-- Extracted data follows --

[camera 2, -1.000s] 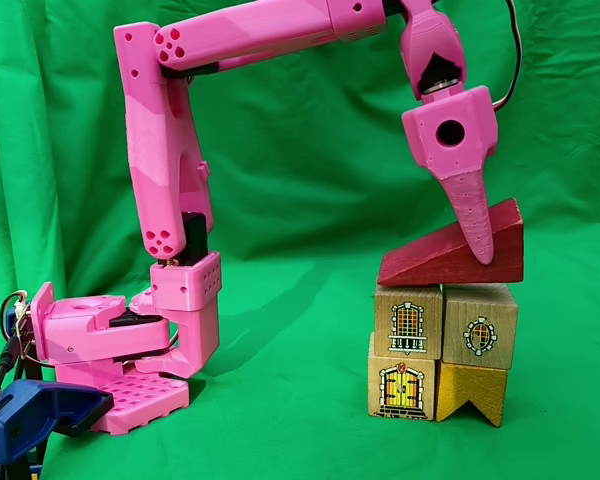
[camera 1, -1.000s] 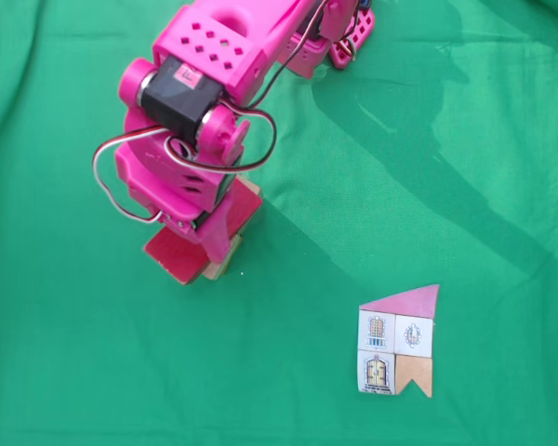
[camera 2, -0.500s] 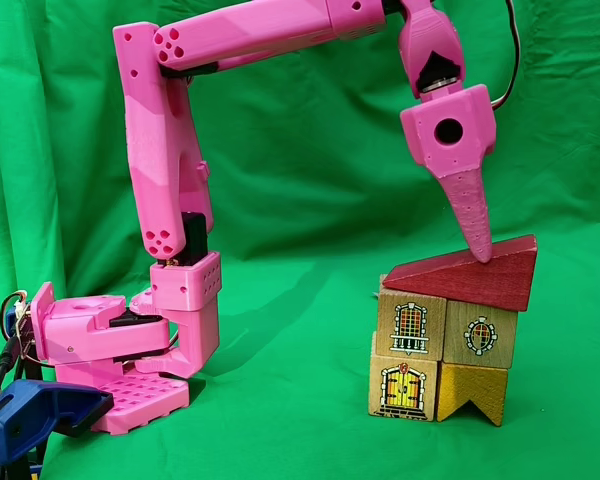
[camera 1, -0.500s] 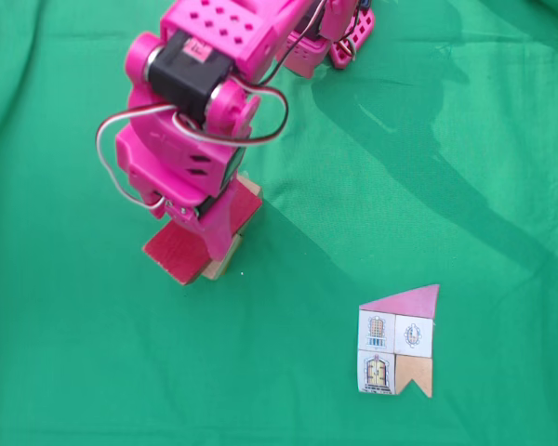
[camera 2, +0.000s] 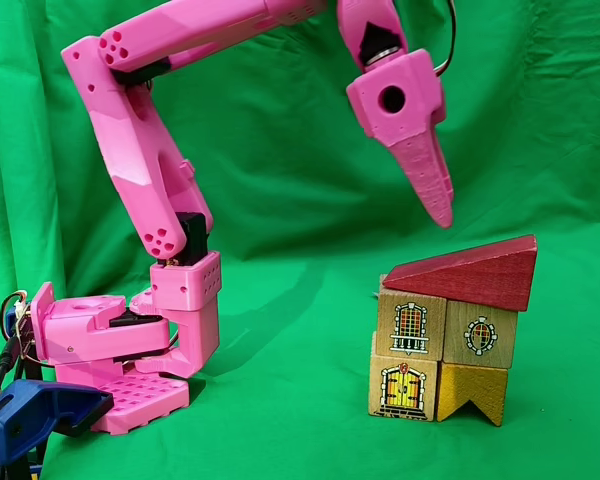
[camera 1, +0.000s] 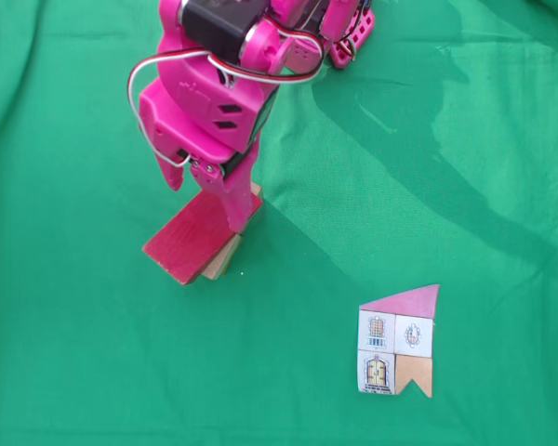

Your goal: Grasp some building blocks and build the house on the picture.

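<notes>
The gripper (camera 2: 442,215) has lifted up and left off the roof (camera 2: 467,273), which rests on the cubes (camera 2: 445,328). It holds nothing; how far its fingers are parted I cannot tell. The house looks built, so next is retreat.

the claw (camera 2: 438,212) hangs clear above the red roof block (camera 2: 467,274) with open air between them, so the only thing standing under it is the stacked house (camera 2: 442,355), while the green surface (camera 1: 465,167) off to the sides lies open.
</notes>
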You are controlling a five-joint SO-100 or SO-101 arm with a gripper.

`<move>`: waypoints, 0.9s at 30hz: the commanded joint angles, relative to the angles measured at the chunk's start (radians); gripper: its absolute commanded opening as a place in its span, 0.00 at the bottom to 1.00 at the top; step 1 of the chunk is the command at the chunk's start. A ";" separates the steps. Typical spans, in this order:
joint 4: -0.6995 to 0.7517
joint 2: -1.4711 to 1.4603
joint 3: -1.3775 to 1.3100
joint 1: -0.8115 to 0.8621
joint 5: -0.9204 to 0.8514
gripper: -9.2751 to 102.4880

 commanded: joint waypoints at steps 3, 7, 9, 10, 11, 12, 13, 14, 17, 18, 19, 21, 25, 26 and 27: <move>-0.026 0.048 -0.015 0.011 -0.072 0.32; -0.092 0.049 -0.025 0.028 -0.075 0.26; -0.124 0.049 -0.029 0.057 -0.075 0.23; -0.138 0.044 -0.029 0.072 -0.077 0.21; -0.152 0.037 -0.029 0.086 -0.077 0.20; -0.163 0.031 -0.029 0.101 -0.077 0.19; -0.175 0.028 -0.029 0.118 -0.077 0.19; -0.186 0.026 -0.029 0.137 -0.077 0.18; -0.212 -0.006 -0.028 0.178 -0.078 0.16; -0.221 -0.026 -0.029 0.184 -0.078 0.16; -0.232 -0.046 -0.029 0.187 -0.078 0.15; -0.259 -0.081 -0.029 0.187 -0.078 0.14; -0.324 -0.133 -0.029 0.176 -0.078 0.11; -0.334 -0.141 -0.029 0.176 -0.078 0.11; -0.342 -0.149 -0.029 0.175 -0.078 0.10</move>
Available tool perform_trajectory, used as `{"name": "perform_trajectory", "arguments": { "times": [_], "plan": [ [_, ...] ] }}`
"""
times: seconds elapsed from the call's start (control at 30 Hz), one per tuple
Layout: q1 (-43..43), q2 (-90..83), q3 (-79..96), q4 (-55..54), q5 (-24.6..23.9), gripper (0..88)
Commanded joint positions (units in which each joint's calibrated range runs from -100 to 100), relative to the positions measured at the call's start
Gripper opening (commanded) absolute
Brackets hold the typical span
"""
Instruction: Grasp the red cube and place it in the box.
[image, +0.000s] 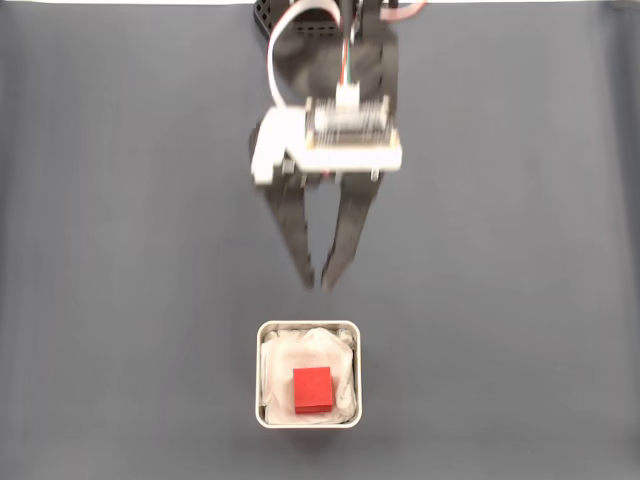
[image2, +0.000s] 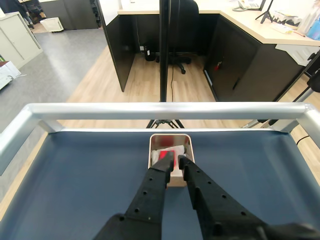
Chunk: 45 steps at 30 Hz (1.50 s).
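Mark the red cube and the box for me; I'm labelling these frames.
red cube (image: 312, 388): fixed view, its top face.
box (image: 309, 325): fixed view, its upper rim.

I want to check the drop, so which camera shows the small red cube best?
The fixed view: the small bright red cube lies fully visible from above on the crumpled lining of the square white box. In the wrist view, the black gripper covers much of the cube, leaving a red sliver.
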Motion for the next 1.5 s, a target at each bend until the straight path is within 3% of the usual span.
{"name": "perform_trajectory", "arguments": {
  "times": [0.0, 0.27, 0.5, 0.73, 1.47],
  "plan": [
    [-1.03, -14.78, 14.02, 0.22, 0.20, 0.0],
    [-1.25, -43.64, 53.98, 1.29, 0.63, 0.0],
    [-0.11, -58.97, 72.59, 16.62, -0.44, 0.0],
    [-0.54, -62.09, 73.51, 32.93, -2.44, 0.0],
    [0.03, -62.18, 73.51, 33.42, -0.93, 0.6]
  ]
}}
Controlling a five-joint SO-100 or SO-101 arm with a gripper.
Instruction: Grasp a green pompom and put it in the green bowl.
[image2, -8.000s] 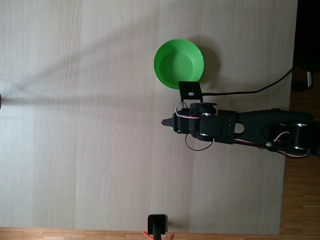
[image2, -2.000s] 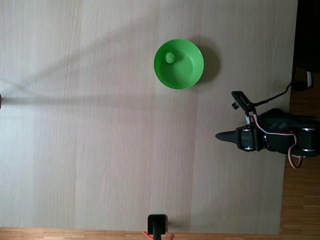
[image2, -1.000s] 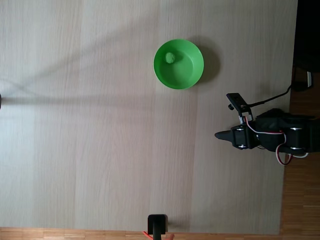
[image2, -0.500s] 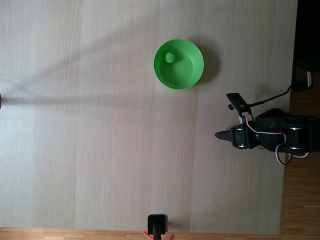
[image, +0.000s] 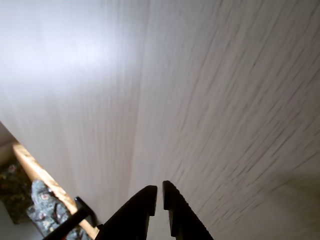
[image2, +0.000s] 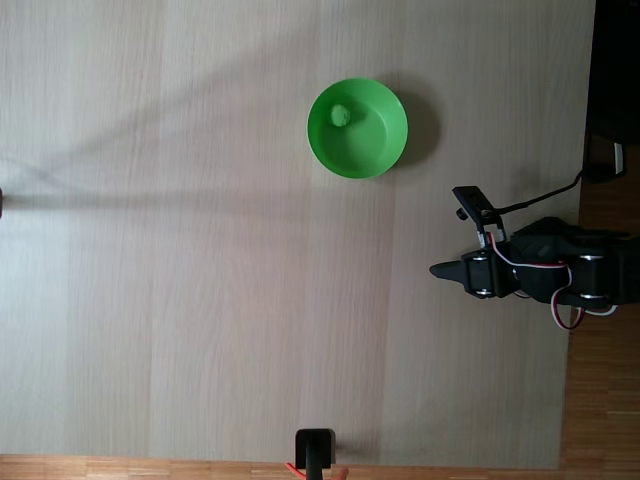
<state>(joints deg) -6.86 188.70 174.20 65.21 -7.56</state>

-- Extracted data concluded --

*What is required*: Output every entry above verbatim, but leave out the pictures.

*Task response*:
[camera 2, -1.000s] 
[camera 1, -1.000s] 
[camera 2, -0.500s] 
[camera 1, -0.500s] 
[camera 2, +0.000s] 
[camera 1, +0.000s] 

Your goal: Grasp some building blocks and build the house on the picture.

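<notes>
The gripper (camera 2: 442,215) has lifted up and left off the roof (camera 2: 467,273), which rests on the cubes (camera 2: 445,328). It holds nothing; how far its fingers are parted I cannot tell. The house looks built, so next is retreat.

the claw (camera 2: 438,212) hangs clear above the red roof block (camera 2: 467,274) with open air between them, so the only thing standing under it is the stacked house (camera 2: 442,355), while the green surface (camera 1: 465,167) off to the sides lies open.
</notes>
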You are controlling a five-joint SO-100 or SO-101 arm with a gripper.

`<move>`: waypoints, 0.9s at 30hz: the commanded joint angles, relative to the angles measured at the chunk's start (radians); gripper: its absolute commanded opening as a place in its span, 0.00 at the bottom to 1.00 at the top; step 1 of the chunk is the command at the chunk's start. A ";" separates the steps. Typical spans, in this order:
joint 4: -0.6995 to 0.7517
joint 2: -1.4711 to 1.4603
joint 3: -1.3775 to 1.3100
joint 1: -0.8115 to 0.8621
joint 5: -0.9204 to 0.8514
gripper: -9.2751 to 102.4880

 commanded: joint waypoints at steps 3, 7, 9, 10, 11, 12, 13, 14, 17, 18, 19, 21, 25, 26 and 27: <move>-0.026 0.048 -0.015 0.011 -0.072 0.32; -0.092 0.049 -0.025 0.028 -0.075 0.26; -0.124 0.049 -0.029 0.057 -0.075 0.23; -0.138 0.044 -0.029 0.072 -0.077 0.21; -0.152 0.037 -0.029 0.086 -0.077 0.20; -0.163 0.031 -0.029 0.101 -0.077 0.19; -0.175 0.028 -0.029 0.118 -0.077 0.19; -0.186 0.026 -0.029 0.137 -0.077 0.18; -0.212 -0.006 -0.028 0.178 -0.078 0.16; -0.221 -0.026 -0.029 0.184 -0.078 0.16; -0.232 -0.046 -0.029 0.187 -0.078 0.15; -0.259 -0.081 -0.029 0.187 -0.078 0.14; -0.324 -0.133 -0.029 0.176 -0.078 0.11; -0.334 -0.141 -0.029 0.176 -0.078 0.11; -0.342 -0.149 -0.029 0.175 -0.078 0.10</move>
Available tool perform_trajectory, used as `{"name": "perform_trajectory", "arguments": { "times": [_], "plan": [ [_, ...] ] }}`
"""
times: seconds elapsed from the call's start (control at 30 Hz), one per tuple
Layout: q1 (-43..43), q2 (-90..83), q3 (-79..96), q4 (-55..54), q5 (-24.6..23.9), gripper (0..88)
Commanded joint positions (units in which each joint's calibrated range runs from -100 to 100), relative to the positions measured at the call's start
Gripper opening (commanded) absolute
Brackets hold the typical span
"""
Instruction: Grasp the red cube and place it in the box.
[image, +0.000s] 
[image2, +0.000s] 
Chunk: 45 steps at 30 Hz (1.50 s).
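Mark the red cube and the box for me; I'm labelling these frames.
red cube (image: 312, 388): fixed view, its top face.
box (image: 309, 325): fixed view, its upper rim.

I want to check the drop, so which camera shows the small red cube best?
The fixed view: the small bright red cube lies fully visible from above on the crumpled lining of the square white box. In the wrist view, the black gripper covers much of the cube, leaving a red sliver.
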Motion for the next 1.5 s, a target at each bend until the straight path is within 3% of the usual span.
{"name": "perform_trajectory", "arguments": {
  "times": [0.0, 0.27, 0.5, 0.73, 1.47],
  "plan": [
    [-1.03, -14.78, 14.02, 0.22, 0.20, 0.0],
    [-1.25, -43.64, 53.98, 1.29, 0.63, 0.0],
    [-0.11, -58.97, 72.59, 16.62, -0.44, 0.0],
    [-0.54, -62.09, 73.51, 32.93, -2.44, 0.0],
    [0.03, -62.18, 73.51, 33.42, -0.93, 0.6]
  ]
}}
Controlling a five-joint SO-100 or SO-101 arm with a gripper.
Instruction: Grasp a green pompom and put it in the green bowl.
[image2, -8.000s] 
[image2, -2.000s] 
[image2, -1.000s] 
[image2, -0.500s] 
[image, +0.000s] 
[image2, +0.000s] 
<state>(joints deg) -6.86 188.70 174.20 65.21 -7.56</state>

There's no more to this exercise.